The Berlin Philharmonic Hall, which I have visited, is an ultra-modern 21st century venue that offers great sight-lines. This video shows off the hall to its advantage. It is presented in 1080i format yielding mostly good detail which highlights the rich wood surfaces of the violins and golden sheen of the brass. There is good balance between close-ups and orchestral panoramas, keeping the viewer engaged. Just for fun, watch Simon Rattle’s animated expression during the ballet of the chicks from Mussorgsky’s Pictures. My minor quibble is the presence of a bluish cast over the audience.
The soundtrack in dts-HD Master Audio (96kHz/24-bit) spreads across the proscenium as it should. There is a lot of low-end information, especially in the Mussorgsky pieces, reasonably well articulated. This hall is very open with considerable echo which the sound engineers have tamed successfully. A cautionary note here since “Pictures” has been an audiophile showpiece since the early days of hi-fidelity. If you are after that kind of audio experience, with the visceral bass drum thwacks and all, no live account will satisfy you, including this one. However, if you want good live recording, this is as good as it gets. The audience is dead quiet until the very end when the orchestral forces and their principal conductor receive a well deserved accolade.
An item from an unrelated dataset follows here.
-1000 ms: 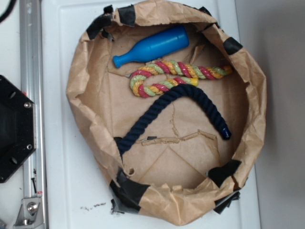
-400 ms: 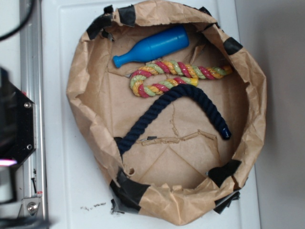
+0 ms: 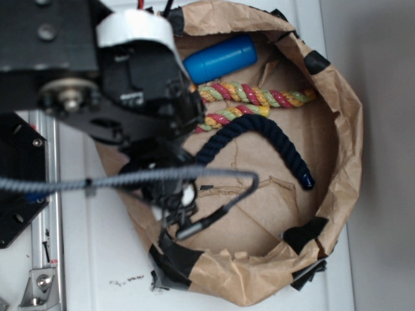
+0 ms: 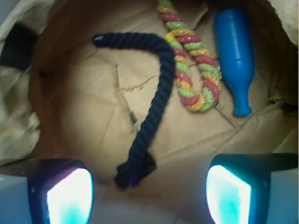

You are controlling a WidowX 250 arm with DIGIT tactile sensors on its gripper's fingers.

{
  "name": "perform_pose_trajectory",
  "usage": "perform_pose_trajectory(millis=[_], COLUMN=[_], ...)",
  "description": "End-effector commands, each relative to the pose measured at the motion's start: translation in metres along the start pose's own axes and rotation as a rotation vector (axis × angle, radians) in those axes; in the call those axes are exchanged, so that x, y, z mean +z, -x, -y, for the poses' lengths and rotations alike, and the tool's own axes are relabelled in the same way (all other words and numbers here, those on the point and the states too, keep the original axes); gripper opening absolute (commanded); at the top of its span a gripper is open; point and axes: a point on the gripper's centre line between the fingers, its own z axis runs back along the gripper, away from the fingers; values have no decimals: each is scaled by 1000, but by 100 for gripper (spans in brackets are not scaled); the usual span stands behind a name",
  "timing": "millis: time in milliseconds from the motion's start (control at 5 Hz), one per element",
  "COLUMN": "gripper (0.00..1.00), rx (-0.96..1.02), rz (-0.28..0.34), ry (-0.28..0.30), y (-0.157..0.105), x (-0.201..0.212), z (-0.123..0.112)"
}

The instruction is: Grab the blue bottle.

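Arm over the paper-lined basket (image 3: 337,162), bottle not yet held.

The gripper (image 4: 148,193) hangs above the basket's left side, its two fingers (image 4: 70,198) spread wide apart with nothing between them. The blue bottle (image 4: 236,56) lies on its side along the basket's far edge, flat on the brown paper and well apart from the gripper. Just beside it runs the multicoloured twisted rope (image 4: 191,70); the navy rope (image 4: 154,102) curves across the basket's middle, one end below the open fingers.
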Motion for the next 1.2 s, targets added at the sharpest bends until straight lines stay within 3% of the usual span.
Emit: perform_pose_trajectory(millis=[0,200,400,800,1000], gripper=[100,100,100,100,100], rx=[370,423,416,476,508], rz=[75,135,105,126,108], ry=[-22,-113,-127,-122,-164], y=[-36,-48,-63,-78,-76], x=[-15,-19,-25,-22,-44], z=[-37,-45,-39,-13,-21])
There are no supplemental interviews, just trailers for other videos in this series.
The Definitive Word
There is currently no BD live concert competition. Even if there were, this disc would still be at the top of the list. Of interest, a mid-80’s studio performance on DVD with the same orchestra, conducted by its long-time director Herbert von Karajan, is still available While most of the orchestral players are different, that overall performance is easily outclassed by the present EuroArts offering.